Every morning I’d wake up and pray that this would be the day I’d turn the corner but although I did see small signs of improvement, I still felt pretty ropey and fragile. My vision was blurred and I found it hard to hold a conversation, it was like my brain had gone on a go slow. Words just wouldn’t form properly. How was I going to get through five more of these? It was a very depressing thought.
It was day 9 when I first woke with no nausea. Hallelujah! The hangover was gone! I went into town that day for a wig fitting and my old college mate Joyce came with me for a laugh. Will also came along, I think to make sure Joyce didn’t talk me into getting anything too outrageous!

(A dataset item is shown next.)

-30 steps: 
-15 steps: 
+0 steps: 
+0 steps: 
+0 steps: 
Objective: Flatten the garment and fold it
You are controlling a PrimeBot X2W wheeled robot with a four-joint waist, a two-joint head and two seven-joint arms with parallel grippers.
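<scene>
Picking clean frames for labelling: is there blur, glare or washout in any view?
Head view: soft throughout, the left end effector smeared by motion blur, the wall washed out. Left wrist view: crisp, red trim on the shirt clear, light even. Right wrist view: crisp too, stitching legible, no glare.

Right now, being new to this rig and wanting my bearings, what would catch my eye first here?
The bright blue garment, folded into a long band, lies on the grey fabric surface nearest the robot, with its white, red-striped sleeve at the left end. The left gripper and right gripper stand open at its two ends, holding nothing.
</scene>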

We were directed to the patient appliances department of the hospital. How lovely. Were the wigs going to be stacked on the shelf next to the toilet seat extensions and zimmer frames? It didn’t strike me with great confidence that I was going to find a wig that I was happy to be seen out and about in I must say, but it was free so I couldn’t complain. And I was pleasantly surprised when I saw the selection on offer. All three of us tried on a variety of styles (obviously) and I finally selected a ‘Lou’, a shaggy type bob in a shade very similar to my own hair colour. I wasn’t brave enough to try anything too drastically different. We all agreed it looked pretty natural. But I still had a full head of hair at this point, why was I getting a wig? Weird!!!
From that day on I just felt better and better until by the end of week three, I was pretty much back to normal and ready to take it on again. If it was going to be 1 horrible week out of 3, I felt happy that I could deal with that. Bring it on! I reaslised that that’s why the Chemo ward had seemed so buoyant, the patients are feeling the best they have in a few weeks!
A terrible photo but its part of my hair diary.